-
apache2 (2.4.10-10+deb8u12) jessie-security; urgency=medium
* CVE-2017-15710: mod_authnz_ldap: Out of bound write in mod_authnz_ldap
when using too small Accept-Language values.
* CVE-2017-15715: <FilesMatch> bypass with a trailing newline in the file
name.
Configure the regular expression engine to match '$' to the end of
the input string only, excluding matching the end of any embedded
newline characters. Behavior can be changed with new directive
'RegexDefaultOptions'.
* CVE-2018-1283: Tampering of mod_session data for CGI applications.
* CVE-2018-1301: Possible out of bound access after failure in reading the
HTTP request
* CVE-2018-1303: Possible out of bound read in mod_cache_socache
* CVE-2018-1312: mod_auth_digest: Weak Digest auth nonce generation
-- Stefan Fritsch <email address hidden> Sat, 31 Mar 2018 11:31:57 +0200
-
apache2 (2.4.10-10+deb8u11) jessie-security; urgency=high
* Non-maintainer upload by the Security Team.
* CVE-2017-9798: Use-after-free by limiting unregistered HTTP method
(Closes: #876109)
-- Salvatore Bonaccorso <email address hidden> Tue, 19 Sep 2017 21:08:12 +0200
-
apache2 (2.4.10-10+deb8u9) jessie-security; urgency=medium
* CVE-2017-3167: Authentication bypass with ap_get_basic_auth_pw()
* CVE-2017-3169: mod_ssl NULL pointer dereference
* CVE-2017-7668: Buffer overrun in ap_find_token()

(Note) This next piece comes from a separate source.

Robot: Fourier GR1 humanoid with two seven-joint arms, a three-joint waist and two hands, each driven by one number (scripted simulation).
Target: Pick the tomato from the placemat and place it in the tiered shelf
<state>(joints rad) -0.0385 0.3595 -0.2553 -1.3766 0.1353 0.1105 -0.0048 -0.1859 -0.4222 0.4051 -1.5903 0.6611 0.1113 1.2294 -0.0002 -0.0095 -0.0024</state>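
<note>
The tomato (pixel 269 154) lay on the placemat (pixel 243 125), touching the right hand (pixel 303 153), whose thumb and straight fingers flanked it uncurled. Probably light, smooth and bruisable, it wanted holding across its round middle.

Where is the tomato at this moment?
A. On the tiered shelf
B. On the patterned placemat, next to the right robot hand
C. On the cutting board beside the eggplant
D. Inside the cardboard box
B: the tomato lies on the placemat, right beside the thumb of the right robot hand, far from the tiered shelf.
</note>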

* CVE-2017-7679: mod_mime buffer overread
-- Stefan Fritsch <email address hidden> Tue, 20 Jun 2017 21:02:39 +0200
-
apache2 (2.4.10-10+deb8u8) jessie-security; urgency=medium
* CVE-2016-8743: Enforce more HTTP conformance for request lines and
request headers, to prevent response splitting and cache pollution
by malicious clients or downstream proxies.
If this causes problems with non-conforming clients, some checks can
be relaxed by adding the new directive 'HttpProtocolOptions unsafe'
to the configuration.
Differently than the upstream 2.4.25 release which will also be in the
Debian 9 (stretch) release, this update for Debian 8 (jessie) accepts
underscores in host and domain names even while 'HttpProtocolOptions
strict' is in effect.
More information is available at
http://httpd.apache.org/docs/2.4/mod/core.html#httpprotocoloptions
* CVE-2016-0736: mod_session_crypto: Prevent padding oracle attack.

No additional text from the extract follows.